--- DATA SUPPLIED Enclosed Below ---
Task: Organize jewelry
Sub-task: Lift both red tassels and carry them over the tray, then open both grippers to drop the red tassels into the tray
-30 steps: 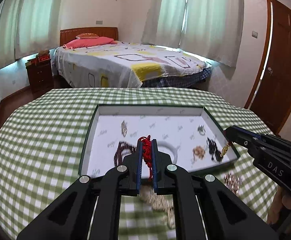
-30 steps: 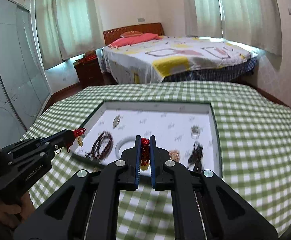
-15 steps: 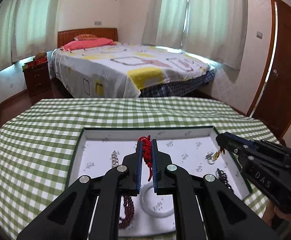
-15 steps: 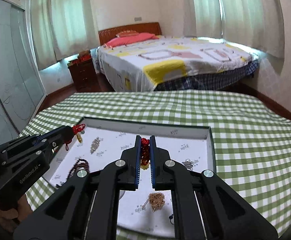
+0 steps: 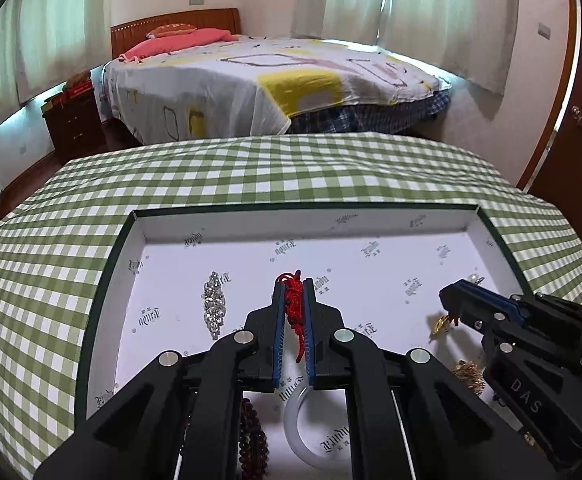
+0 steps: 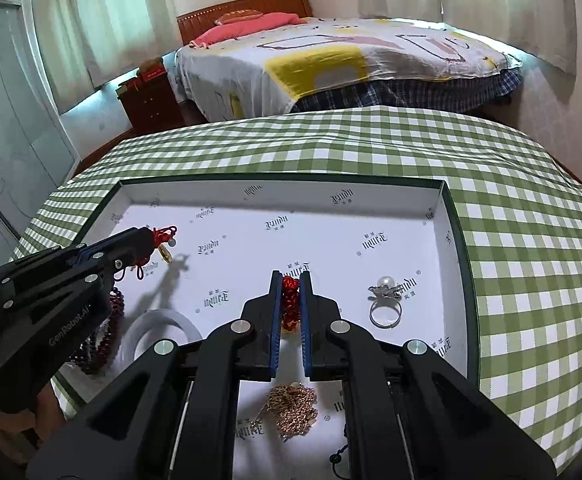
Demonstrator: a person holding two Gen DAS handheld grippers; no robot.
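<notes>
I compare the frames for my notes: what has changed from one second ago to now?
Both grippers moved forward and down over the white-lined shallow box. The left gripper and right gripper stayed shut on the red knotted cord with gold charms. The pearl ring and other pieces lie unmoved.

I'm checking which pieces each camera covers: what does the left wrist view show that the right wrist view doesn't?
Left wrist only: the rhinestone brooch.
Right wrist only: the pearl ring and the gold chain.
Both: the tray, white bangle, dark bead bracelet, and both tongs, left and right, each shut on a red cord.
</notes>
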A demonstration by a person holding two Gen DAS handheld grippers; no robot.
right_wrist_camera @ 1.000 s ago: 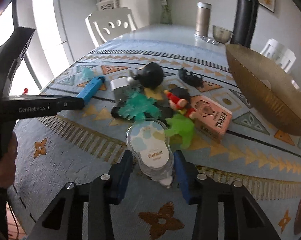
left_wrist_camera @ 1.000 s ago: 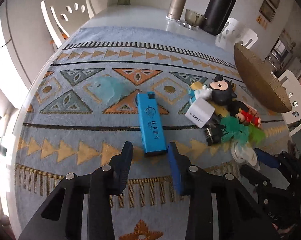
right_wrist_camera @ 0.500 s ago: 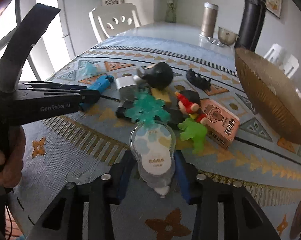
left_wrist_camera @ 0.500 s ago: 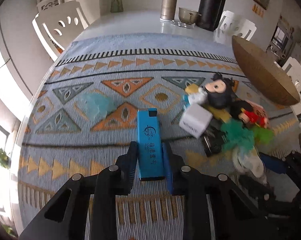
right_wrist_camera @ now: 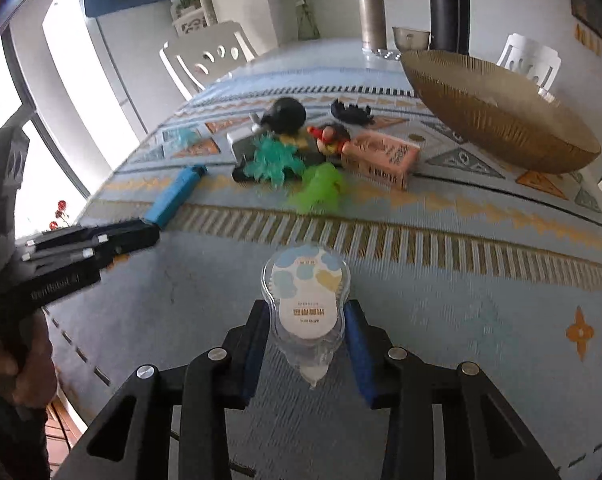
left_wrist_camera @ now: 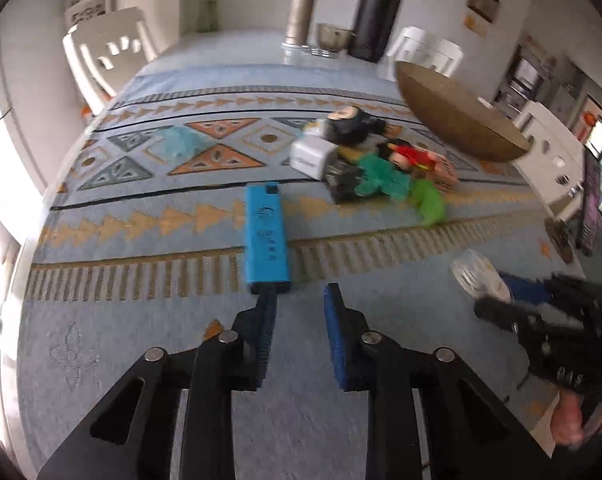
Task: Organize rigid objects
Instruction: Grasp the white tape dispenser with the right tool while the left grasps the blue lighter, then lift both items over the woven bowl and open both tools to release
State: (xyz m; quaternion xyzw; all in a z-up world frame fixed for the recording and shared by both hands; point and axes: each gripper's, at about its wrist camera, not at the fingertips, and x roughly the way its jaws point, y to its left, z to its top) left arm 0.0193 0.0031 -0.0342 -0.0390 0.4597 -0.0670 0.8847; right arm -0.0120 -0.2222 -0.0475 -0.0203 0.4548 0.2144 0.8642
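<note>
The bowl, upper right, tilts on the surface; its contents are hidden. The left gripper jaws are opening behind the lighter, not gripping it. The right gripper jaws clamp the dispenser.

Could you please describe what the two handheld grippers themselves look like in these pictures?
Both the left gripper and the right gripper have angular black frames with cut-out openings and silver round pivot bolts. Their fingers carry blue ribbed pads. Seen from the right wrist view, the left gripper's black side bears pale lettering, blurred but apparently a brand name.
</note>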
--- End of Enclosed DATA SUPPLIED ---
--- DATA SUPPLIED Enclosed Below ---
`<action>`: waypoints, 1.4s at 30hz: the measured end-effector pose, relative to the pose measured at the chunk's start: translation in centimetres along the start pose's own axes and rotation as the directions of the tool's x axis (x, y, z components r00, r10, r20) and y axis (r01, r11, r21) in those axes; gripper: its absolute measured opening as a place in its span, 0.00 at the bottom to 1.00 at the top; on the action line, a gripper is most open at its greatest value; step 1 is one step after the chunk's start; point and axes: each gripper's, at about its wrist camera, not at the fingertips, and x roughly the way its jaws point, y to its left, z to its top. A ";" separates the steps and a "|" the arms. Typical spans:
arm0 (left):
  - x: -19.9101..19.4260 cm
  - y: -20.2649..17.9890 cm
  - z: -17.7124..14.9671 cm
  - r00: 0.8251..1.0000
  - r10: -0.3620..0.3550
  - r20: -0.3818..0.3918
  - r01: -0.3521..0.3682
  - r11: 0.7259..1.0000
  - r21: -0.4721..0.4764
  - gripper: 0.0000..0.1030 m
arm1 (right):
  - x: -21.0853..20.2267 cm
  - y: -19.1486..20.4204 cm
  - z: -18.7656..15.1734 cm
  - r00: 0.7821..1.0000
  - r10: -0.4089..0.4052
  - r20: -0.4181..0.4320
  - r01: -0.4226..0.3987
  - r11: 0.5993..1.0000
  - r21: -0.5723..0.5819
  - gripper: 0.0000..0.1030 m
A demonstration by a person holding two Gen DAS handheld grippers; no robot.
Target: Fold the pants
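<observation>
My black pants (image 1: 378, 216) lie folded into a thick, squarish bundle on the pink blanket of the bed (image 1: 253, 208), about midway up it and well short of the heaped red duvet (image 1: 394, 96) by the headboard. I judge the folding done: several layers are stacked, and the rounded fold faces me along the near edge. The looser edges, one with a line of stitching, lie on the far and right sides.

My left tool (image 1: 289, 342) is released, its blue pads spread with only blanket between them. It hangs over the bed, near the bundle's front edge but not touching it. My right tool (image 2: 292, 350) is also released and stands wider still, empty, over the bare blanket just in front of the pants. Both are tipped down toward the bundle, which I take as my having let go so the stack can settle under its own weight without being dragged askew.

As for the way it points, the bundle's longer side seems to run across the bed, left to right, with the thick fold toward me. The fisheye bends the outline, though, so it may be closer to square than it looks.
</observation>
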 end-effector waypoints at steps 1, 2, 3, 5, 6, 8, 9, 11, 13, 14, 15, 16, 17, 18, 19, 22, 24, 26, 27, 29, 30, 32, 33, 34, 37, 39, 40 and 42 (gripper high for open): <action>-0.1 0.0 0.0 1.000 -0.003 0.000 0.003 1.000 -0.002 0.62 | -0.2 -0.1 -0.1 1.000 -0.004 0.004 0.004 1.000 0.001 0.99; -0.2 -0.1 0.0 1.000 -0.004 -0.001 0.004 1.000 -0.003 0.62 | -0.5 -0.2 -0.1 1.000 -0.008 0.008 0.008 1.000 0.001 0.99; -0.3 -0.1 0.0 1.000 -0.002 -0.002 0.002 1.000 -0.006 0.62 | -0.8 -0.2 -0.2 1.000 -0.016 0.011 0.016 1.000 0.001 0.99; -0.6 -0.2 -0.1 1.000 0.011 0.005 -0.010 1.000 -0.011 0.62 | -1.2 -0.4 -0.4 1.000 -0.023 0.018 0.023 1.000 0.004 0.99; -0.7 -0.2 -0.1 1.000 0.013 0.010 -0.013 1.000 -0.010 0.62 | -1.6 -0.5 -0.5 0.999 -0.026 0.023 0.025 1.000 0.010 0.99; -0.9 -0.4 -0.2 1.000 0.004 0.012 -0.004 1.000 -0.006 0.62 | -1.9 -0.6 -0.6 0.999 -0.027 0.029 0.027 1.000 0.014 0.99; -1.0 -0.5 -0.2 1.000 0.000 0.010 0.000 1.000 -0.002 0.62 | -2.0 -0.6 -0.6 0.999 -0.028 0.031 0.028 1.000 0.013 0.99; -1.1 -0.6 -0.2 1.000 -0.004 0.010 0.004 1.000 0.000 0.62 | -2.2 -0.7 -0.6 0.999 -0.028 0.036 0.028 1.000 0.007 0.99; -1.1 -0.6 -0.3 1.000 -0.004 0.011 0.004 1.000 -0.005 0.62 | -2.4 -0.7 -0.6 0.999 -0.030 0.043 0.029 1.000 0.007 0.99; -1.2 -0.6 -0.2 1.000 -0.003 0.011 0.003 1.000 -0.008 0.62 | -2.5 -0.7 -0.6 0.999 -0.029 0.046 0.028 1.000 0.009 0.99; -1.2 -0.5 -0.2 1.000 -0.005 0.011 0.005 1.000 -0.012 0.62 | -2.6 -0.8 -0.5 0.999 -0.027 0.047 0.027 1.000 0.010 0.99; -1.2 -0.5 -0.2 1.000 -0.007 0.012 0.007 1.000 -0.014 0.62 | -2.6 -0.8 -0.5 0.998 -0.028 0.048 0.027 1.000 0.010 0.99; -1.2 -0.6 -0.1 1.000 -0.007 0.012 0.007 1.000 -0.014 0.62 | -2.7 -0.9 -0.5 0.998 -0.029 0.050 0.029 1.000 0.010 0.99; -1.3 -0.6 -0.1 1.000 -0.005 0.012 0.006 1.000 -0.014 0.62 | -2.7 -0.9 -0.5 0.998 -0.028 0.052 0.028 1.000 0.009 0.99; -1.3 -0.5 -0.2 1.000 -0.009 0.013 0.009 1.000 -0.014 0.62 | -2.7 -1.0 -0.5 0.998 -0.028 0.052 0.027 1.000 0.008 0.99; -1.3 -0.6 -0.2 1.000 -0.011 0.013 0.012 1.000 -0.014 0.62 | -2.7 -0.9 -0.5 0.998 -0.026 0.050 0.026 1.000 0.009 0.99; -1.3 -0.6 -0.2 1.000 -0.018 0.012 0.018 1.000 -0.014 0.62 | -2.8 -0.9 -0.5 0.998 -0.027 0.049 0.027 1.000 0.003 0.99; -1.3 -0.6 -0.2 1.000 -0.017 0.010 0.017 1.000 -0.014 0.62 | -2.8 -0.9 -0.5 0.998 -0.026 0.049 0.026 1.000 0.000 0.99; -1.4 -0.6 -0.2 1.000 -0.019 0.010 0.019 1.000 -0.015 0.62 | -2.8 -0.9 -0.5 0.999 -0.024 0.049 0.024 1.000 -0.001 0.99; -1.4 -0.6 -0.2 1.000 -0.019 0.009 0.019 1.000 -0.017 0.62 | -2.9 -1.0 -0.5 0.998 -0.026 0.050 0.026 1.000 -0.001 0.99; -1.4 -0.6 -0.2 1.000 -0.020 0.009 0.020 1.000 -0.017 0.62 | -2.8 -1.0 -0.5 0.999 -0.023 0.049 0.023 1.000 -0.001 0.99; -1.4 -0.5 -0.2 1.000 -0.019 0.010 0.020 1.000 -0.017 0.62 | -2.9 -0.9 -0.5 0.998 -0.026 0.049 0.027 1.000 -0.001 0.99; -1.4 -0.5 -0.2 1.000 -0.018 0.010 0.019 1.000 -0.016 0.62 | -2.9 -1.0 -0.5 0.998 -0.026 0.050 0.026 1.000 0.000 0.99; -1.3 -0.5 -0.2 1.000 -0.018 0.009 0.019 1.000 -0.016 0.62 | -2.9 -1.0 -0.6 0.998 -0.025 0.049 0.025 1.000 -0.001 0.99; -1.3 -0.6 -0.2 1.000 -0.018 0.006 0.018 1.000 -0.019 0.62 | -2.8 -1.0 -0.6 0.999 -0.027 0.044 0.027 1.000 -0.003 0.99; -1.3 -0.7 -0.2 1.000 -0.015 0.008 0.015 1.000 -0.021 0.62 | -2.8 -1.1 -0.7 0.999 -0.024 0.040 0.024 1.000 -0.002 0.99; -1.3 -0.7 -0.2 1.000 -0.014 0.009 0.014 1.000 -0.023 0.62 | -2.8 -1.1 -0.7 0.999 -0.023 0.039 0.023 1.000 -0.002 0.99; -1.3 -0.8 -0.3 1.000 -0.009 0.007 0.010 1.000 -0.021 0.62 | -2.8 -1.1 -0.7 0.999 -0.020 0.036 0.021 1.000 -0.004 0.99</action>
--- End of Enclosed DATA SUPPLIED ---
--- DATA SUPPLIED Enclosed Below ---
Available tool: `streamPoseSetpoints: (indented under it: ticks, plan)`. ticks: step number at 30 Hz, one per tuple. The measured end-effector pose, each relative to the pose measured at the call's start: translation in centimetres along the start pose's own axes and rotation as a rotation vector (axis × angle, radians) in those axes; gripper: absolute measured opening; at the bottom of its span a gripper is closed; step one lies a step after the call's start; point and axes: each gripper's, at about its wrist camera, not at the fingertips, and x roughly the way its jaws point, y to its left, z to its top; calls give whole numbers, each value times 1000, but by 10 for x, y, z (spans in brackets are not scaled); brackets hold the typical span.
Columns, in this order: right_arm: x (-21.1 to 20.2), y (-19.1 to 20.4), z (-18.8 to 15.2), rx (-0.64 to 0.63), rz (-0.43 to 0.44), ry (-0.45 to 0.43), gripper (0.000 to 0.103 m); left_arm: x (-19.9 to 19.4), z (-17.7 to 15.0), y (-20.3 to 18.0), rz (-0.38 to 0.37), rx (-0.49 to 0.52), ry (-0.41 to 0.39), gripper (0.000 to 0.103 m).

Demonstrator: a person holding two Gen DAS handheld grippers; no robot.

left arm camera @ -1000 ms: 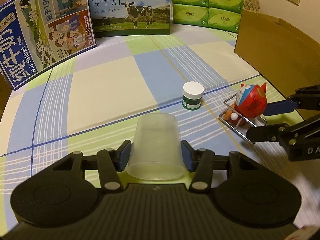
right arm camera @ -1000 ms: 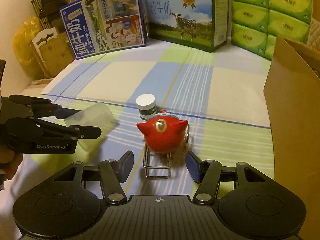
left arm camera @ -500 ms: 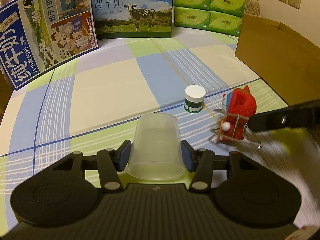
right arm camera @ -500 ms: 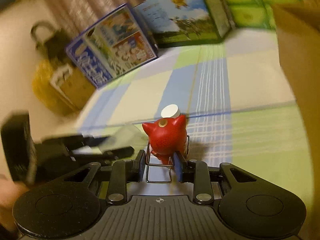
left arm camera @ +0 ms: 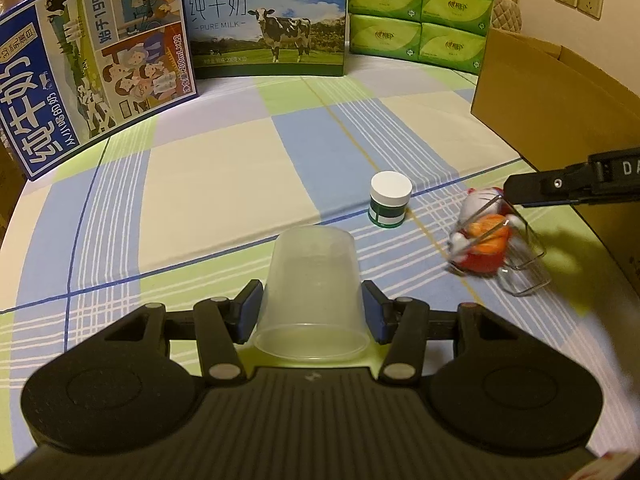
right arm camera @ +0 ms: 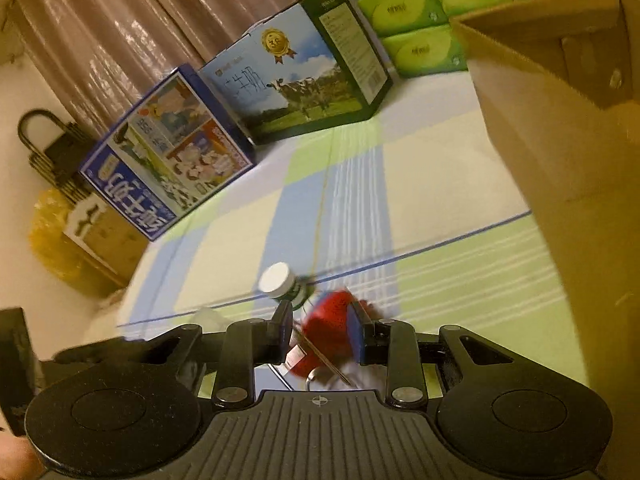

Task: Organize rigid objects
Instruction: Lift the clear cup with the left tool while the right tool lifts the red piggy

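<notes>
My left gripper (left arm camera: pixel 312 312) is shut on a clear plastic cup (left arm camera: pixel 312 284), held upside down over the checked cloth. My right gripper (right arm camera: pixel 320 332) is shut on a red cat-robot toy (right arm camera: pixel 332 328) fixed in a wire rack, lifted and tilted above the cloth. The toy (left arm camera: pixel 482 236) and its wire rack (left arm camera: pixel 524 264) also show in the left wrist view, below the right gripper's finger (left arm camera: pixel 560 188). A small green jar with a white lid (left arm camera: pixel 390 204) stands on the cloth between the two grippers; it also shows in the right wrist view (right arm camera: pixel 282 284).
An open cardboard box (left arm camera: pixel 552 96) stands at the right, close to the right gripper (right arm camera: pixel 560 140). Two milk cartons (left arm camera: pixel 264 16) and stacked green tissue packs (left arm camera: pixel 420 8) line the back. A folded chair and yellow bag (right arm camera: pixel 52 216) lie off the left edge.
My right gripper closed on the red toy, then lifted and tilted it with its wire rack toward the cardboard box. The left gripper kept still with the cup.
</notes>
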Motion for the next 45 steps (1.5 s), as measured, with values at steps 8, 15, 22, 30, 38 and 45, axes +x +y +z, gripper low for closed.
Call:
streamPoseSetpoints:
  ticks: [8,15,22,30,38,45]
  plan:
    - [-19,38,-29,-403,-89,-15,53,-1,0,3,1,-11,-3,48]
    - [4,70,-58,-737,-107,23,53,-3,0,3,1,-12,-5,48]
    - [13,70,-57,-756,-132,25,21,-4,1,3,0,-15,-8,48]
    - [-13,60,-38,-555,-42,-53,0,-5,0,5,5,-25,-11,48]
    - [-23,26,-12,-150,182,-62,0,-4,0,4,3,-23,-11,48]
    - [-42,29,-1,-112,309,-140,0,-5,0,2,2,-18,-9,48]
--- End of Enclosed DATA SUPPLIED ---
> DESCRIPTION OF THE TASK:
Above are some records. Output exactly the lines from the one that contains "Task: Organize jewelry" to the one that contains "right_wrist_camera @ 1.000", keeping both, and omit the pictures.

> EXERCISE OUTPUT:
Task: Organize jewelry
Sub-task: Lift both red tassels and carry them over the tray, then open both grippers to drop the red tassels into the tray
-30 steps: 
-30 steps: 
-15 steps: 
-15 steps: 
+0 steps: 
+0 steps: 
Demonstrator: a person holding two Gen DAS handheld grippers; no robot.
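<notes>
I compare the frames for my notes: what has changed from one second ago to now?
Both grippers moved forward and down over the white-lined shallow box. The left gripper and right gripper stayed shut on the red knotted cord with gold charms. The pearl ring and other pieces lie unmoved.

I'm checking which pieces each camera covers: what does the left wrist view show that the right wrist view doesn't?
Left wrist only: the rhinestone brooch.
Right wrist only: the pearl ring and the gold chain.
Both: the tray, white bangle, dark bead bracelet, and both tongs, left and right, each shut on a red cord.
</notes>
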A demonstration by a person holding two Gen DAS handheld grippers; no robot.
right_wrist_camera @ 1.000 s ago: 

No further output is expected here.